Items listed in a dataset
"""

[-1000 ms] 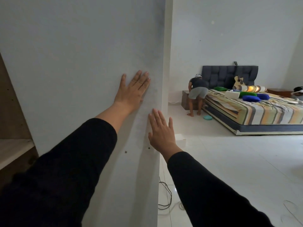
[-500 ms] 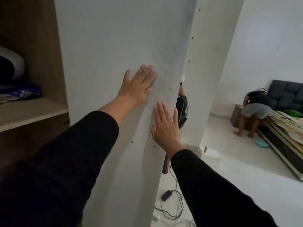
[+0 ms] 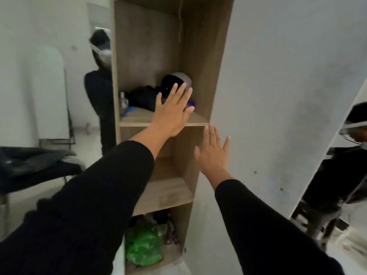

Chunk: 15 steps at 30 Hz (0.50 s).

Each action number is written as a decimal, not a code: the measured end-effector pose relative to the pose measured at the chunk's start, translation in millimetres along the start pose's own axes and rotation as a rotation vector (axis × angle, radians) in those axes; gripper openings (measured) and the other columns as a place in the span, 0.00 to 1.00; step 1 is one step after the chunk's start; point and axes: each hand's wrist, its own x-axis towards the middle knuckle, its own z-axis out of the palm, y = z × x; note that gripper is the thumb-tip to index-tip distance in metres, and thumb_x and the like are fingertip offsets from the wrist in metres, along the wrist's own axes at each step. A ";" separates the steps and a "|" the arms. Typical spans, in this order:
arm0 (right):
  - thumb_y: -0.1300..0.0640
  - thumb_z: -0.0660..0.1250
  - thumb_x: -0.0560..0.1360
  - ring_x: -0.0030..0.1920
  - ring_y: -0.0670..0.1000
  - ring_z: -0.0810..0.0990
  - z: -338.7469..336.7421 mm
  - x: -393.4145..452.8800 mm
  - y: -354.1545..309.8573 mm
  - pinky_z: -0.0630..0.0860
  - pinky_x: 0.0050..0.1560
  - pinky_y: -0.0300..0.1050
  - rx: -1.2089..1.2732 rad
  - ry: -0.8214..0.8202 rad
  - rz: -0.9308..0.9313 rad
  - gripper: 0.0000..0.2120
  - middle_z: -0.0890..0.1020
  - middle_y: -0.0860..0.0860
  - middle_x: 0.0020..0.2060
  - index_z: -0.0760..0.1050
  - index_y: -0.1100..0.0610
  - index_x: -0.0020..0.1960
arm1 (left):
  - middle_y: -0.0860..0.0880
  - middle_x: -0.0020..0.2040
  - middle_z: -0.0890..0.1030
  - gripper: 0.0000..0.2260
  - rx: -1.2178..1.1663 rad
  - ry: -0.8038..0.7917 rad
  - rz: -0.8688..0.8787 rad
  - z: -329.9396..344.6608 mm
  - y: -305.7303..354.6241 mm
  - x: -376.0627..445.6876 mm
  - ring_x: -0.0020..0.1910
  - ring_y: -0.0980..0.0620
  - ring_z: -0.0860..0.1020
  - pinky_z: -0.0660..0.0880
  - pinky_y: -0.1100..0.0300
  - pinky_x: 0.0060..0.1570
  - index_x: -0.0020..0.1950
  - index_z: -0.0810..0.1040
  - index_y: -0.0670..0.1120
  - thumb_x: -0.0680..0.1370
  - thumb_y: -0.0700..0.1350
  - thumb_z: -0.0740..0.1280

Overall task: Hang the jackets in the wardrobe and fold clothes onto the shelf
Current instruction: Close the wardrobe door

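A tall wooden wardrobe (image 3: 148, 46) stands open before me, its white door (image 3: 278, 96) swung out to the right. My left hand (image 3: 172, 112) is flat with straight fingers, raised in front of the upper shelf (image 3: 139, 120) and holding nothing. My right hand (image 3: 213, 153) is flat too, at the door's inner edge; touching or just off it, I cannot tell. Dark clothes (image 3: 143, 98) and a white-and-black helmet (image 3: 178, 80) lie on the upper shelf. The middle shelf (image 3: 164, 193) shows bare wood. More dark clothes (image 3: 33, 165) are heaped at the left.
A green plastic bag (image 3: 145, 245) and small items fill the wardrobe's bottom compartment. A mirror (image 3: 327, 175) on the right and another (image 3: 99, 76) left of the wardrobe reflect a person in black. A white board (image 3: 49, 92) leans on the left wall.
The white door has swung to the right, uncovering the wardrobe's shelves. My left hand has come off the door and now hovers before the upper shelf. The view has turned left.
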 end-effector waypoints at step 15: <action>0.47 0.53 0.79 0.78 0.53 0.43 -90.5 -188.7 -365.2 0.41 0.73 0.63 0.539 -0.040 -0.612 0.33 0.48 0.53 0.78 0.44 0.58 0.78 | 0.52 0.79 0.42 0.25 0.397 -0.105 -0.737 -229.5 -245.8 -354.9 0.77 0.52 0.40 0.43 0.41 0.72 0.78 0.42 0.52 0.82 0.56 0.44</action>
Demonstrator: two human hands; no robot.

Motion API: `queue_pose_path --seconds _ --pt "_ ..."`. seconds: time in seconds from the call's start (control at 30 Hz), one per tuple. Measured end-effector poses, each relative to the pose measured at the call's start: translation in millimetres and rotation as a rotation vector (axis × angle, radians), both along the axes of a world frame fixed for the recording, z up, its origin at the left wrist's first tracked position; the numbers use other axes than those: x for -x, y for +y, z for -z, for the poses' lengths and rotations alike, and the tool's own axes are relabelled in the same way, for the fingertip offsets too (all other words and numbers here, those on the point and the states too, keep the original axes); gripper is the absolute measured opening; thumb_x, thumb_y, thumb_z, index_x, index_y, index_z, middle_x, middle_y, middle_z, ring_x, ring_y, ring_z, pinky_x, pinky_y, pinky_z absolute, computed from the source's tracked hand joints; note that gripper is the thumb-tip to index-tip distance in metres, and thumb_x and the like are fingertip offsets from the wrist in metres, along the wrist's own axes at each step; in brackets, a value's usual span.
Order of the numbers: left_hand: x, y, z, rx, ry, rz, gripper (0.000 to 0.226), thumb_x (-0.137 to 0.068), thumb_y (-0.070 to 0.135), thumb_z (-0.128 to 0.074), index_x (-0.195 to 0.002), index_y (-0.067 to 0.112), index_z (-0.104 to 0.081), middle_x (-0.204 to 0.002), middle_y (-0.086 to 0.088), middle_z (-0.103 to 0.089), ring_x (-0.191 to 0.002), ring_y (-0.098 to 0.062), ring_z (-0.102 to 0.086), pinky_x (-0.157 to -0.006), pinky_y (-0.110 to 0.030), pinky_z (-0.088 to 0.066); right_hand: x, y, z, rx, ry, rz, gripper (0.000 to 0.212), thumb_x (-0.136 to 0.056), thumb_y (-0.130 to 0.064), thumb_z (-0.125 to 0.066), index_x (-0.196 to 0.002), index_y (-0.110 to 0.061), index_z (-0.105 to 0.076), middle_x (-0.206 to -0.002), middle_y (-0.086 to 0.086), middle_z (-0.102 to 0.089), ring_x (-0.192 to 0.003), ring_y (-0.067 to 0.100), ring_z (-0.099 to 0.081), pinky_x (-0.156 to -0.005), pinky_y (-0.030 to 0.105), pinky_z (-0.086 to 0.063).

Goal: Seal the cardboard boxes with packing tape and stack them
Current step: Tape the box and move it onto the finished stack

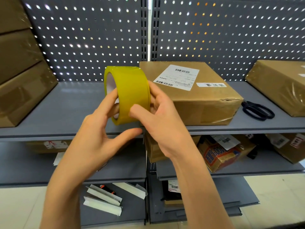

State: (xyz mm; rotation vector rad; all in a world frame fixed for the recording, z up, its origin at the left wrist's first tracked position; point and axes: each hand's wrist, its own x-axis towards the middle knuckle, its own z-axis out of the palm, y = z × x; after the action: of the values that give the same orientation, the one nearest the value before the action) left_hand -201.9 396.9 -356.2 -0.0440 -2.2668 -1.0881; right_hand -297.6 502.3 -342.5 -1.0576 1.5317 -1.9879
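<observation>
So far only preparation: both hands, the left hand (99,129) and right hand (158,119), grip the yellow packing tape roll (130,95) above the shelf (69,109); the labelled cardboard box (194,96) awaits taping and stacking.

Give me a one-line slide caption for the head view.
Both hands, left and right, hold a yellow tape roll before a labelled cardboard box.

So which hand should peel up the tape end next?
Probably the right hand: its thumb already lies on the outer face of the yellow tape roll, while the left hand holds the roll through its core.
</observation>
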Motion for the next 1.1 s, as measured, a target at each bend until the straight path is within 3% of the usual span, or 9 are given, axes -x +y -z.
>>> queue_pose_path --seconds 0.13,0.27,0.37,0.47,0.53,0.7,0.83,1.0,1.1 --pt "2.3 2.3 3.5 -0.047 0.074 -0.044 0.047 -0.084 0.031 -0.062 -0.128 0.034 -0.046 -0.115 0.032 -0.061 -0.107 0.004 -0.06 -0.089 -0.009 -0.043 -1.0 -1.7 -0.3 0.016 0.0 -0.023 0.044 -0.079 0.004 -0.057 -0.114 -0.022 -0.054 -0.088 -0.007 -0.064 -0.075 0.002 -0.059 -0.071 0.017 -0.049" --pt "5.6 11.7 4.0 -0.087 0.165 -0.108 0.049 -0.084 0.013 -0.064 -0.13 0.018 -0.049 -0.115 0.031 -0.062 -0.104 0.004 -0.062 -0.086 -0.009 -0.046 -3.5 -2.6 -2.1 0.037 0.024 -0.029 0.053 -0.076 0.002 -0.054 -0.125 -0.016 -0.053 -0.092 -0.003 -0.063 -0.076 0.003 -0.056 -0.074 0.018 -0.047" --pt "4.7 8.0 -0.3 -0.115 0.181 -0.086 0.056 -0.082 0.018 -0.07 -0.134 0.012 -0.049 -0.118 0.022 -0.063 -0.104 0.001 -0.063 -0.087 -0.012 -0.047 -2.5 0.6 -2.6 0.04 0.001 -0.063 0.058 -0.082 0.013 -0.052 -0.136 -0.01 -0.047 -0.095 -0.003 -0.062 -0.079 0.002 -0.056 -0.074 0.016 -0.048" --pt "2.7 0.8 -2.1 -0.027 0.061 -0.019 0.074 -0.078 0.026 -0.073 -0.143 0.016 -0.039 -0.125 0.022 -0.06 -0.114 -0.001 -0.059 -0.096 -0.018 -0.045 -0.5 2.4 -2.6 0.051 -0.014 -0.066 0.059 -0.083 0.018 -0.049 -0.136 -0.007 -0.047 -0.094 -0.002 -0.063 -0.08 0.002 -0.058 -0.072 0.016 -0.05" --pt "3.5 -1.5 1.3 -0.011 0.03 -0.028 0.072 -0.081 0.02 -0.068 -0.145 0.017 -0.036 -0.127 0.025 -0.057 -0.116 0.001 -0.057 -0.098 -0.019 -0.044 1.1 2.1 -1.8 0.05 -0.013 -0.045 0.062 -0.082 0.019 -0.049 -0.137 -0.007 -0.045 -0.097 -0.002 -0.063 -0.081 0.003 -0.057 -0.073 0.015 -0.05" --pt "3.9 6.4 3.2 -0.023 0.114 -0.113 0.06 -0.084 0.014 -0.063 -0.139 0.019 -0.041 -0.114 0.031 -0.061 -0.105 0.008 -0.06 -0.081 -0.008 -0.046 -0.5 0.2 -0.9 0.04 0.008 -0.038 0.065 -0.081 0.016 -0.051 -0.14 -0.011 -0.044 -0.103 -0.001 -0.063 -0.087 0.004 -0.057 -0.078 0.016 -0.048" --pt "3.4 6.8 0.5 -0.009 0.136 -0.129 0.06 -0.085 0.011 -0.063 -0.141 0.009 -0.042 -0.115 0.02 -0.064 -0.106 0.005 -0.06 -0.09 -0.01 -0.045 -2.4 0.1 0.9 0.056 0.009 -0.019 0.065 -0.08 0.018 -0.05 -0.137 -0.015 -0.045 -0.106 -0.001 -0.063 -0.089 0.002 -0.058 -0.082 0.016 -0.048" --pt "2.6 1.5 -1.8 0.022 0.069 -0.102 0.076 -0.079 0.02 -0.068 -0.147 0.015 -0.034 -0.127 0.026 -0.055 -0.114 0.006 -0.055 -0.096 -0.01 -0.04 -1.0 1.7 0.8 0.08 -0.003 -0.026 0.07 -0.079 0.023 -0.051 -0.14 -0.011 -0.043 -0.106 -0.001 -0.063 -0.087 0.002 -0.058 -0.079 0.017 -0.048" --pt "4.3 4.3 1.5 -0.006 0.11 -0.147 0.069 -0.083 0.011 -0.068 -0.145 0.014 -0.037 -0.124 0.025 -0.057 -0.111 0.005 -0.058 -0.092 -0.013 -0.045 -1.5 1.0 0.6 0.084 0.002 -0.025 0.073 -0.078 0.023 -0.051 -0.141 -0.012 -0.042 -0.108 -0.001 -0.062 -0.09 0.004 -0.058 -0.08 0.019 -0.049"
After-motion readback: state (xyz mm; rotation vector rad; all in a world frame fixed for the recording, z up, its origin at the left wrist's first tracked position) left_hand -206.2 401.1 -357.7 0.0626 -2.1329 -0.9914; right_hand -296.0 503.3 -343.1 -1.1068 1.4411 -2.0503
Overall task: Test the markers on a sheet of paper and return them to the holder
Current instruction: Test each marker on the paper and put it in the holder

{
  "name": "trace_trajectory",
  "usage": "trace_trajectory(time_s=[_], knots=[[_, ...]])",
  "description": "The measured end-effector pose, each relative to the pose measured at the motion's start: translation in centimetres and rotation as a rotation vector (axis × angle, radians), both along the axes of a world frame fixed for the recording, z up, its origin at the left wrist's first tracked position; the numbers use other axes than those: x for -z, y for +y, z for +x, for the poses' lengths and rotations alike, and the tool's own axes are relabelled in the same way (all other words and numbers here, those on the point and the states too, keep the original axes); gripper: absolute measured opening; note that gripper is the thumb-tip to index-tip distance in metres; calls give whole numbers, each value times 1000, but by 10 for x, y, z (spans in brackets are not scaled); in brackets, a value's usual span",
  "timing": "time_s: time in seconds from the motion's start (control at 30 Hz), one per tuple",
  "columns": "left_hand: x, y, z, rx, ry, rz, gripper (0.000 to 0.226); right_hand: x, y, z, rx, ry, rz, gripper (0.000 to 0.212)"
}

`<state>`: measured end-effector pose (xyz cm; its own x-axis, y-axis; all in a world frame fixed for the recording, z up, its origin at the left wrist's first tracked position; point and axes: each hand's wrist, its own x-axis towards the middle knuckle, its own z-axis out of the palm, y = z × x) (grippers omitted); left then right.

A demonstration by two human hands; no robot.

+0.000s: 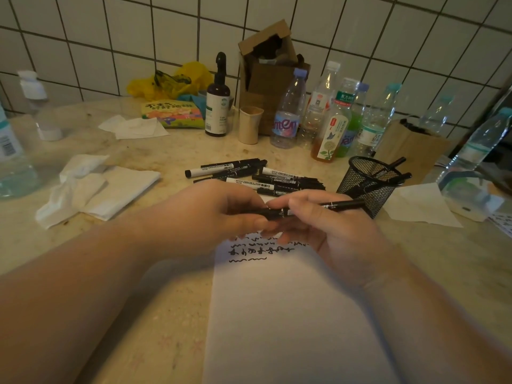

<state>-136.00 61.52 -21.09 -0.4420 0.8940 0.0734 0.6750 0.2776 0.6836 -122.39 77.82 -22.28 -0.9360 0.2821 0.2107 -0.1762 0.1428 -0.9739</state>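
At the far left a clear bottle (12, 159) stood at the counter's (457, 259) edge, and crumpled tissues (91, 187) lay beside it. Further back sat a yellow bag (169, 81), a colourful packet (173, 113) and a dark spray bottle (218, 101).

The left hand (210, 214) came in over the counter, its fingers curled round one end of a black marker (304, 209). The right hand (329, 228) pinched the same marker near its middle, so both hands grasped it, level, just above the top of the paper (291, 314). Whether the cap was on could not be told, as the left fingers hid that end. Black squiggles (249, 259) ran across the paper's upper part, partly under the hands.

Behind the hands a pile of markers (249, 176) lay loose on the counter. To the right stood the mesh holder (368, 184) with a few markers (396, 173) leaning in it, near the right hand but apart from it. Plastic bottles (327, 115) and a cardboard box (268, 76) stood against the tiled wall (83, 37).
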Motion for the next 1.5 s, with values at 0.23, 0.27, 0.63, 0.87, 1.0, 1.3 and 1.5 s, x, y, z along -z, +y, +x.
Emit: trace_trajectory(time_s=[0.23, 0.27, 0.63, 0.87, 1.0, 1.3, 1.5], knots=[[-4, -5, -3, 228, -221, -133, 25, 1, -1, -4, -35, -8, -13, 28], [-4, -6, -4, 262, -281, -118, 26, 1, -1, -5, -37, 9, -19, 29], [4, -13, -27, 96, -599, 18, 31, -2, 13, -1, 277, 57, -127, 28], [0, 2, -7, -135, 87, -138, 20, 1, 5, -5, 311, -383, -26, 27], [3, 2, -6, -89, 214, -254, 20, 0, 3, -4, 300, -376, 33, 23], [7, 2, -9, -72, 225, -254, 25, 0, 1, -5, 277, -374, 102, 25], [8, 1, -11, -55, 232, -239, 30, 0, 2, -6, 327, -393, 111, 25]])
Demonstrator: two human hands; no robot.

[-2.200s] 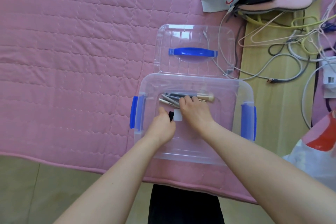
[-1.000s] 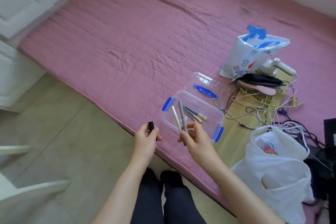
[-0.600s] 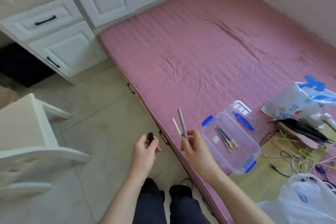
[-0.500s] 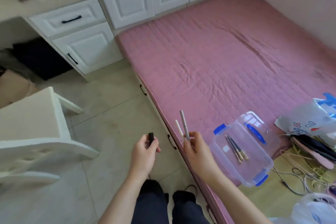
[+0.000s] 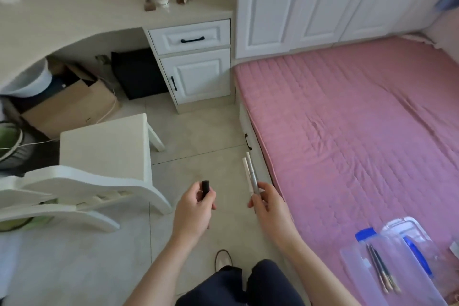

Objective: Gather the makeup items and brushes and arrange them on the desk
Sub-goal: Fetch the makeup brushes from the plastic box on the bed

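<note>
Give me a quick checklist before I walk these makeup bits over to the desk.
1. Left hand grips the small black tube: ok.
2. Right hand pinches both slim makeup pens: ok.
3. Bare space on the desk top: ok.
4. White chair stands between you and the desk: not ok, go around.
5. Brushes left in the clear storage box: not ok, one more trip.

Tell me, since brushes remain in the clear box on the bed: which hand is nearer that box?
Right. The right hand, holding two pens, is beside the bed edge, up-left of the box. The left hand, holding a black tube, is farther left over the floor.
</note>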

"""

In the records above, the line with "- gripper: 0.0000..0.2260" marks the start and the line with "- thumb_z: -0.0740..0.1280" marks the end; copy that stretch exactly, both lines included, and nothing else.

* [Reply to the task]
  - gripper: 0.0000..0.2260
  - rx: -1.2178..1.1663 rad
  - ry: -0.8038..0.7917 rad
  - rz: -0.8688..0.8787 rad
  - z: -329.9396..344.6608 mm
  - y: -305.7303..354.6241 mm
  - x: -376.0627..445.6876 mm
  - ring_x: -0.0020..0.1910
  - ring_y: -0.0980..0.0620
  - ring_z: -0.0860..0.1020
  - pinky_z: -0.0660..0.0880
  - pinky_y: -0.1100..0.0300
  - pinky_x: 0.0060..0.1570
  - index_x: -0.0020..0.1950
  - index_z: -0.0810..0.1040
  - index_y: -0.0670..0.1120
  - thumb_x: -0.0680..0.1370
  - thumb_y: -0.0700..0.1350
  - thumb_z: -0.0740..0.1280

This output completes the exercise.